=== To do ===
Starting with the first line of the data that follows, transcribe every line verbatim until the line containing "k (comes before" has been transcribed.

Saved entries

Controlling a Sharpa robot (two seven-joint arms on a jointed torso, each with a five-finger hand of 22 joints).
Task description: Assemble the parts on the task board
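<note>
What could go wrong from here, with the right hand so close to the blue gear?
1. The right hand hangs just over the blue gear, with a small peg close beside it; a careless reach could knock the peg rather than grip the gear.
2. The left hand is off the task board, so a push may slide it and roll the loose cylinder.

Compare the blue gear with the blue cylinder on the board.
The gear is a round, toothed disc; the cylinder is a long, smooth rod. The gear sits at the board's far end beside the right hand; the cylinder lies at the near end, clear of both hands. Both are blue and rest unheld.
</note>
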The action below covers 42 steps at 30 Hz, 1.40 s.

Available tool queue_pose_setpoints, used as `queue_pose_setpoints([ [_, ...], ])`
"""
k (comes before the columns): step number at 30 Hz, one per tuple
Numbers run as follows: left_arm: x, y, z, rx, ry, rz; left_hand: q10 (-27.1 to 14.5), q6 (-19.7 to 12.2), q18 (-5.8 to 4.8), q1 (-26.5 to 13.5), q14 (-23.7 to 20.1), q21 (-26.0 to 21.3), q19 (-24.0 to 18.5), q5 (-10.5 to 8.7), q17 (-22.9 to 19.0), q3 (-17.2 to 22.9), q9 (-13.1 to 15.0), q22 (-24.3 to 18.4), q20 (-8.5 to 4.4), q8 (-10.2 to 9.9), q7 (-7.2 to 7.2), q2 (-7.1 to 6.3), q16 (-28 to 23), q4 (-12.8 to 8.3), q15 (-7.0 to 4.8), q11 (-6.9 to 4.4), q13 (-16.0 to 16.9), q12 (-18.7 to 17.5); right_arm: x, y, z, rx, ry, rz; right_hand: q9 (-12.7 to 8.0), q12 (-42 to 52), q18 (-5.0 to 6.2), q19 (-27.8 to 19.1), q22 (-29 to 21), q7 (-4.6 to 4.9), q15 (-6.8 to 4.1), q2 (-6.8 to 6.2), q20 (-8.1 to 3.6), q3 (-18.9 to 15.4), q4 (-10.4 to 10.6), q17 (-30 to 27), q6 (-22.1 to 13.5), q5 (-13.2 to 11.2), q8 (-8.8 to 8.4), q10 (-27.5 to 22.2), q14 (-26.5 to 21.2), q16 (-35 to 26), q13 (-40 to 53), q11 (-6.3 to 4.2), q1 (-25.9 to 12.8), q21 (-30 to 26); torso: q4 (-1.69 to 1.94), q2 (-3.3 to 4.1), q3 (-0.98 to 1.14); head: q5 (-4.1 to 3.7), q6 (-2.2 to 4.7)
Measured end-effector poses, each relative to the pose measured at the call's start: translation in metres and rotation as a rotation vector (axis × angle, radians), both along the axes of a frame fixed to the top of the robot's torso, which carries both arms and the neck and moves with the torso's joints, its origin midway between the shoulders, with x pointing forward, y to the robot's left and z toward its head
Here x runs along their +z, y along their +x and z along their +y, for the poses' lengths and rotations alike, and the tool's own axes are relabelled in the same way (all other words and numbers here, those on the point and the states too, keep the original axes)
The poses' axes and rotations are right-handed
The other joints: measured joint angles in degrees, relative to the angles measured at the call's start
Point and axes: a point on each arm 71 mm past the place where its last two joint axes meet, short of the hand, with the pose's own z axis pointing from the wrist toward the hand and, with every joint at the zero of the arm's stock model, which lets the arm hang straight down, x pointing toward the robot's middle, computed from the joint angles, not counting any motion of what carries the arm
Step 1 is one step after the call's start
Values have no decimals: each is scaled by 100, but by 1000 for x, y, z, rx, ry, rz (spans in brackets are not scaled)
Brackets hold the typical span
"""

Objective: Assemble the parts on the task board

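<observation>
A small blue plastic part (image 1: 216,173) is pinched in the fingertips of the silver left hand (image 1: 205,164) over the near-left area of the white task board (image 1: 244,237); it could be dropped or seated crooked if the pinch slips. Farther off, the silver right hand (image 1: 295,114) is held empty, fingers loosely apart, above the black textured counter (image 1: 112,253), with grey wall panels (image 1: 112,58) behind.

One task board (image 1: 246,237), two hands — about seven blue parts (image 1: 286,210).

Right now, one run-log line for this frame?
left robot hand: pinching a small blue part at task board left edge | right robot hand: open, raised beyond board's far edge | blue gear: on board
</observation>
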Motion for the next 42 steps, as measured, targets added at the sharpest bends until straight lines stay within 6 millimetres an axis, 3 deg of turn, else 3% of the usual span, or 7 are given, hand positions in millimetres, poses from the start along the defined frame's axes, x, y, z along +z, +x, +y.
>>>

=== Written reply ===
Controlling a Sharpa robot (two seven-joint arms on a jointed torso, each with a five-finger hand of 22 joints).
Task description: Assemble the parts on the task board
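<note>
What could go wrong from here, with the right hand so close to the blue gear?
1. The right hand hangs just over the blue gear, with a small peg close beside it; a careless reach could knock the peg rather than grip the gear.
2. The left hand is off the task board, so a push may slide it and roll the loose cylinder.

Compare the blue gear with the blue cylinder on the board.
The gear is a round, toothed disc; the cylinder is a long, smooth rod. The gear sits at the board's far end beside the right hand; the cylinder lies at the near end, clear of both hands. Both are blue and rest unheld.
</note>
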The action below covers 42 steps at 30 Hz, 1.40 s.

Available tool queue_pose_setpoints, used as `queue_pose_setpoints([ [_, ...], ])`
"""
k (comes before the columns): step number at 30 Hz, one per tuple

The output is complete as it stands.